YOUR ASSIGNMENT >>
Nothing but the pictures should be dropped; repeat the rest of the data below exactly.

□ □ □ □ □

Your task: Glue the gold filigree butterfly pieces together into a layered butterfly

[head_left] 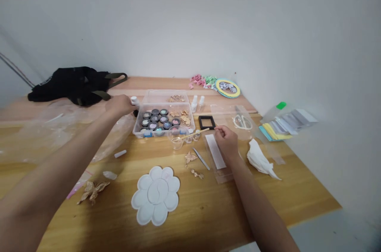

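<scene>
My left hand reaches across the wooden table and is closed on a small white bottle just left of a clear plastic box of round pigment jars. My right hand is closed in a pinch on a thin wooden stick whose far end lies over a small clear cup. A white strip of paper on a clear sleeve lies under that hand.
A white flower-shaped palette sits near the front. Gold leaf-like pieces, tweezers, a crumpled tissue, a black square frame, two small dropper bottles, coloured sheets, plastic bags and a black bag lie around.
</scene>
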Motion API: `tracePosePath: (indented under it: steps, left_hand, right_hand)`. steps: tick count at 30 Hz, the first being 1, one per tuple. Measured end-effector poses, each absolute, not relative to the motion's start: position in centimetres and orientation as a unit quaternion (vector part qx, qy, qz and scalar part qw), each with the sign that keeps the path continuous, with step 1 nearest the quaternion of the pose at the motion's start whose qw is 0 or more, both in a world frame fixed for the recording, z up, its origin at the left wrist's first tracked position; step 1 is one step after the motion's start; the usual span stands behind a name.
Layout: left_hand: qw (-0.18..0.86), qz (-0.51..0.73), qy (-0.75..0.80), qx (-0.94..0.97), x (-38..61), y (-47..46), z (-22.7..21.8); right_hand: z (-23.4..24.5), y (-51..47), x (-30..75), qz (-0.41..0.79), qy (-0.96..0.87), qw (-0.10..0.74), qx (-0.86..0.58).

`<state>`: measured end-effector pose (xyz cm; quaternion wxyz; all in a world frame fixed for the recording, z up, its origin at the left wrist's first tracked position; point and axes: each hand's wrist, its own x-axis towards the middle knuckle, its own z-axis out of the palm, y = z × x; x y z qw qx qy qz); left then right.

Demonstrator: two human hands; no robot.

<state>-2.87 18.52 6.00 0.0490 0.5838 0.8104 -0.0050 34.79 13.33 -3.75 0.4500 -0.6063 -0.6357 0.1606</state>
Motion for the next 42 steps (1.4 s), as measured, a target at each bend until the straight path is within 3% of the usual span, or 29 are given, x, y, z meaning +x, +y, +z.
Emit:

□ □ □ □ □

WRITTEN SOLUTION >>
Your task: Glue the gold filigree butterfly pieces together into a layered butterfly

[head_left] 

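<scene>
My left hand reaches across the wooden table and is closed on a small white bottle just left of a clear plastic box of round pigment jars. My right hand is closed in a pinch on a thin wooden stick whose far end lies over a small clear cup. A white strip of paper on a clear sleeve lies under that hand.
A white flower-shaped palette sits near the front. Gold leaf-like pieces, tweezers, a crumpled tissue, a black square frame, two small dropper bottles, coloured sheets, plastic bags and a black bag lie around.
</scene>
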Motion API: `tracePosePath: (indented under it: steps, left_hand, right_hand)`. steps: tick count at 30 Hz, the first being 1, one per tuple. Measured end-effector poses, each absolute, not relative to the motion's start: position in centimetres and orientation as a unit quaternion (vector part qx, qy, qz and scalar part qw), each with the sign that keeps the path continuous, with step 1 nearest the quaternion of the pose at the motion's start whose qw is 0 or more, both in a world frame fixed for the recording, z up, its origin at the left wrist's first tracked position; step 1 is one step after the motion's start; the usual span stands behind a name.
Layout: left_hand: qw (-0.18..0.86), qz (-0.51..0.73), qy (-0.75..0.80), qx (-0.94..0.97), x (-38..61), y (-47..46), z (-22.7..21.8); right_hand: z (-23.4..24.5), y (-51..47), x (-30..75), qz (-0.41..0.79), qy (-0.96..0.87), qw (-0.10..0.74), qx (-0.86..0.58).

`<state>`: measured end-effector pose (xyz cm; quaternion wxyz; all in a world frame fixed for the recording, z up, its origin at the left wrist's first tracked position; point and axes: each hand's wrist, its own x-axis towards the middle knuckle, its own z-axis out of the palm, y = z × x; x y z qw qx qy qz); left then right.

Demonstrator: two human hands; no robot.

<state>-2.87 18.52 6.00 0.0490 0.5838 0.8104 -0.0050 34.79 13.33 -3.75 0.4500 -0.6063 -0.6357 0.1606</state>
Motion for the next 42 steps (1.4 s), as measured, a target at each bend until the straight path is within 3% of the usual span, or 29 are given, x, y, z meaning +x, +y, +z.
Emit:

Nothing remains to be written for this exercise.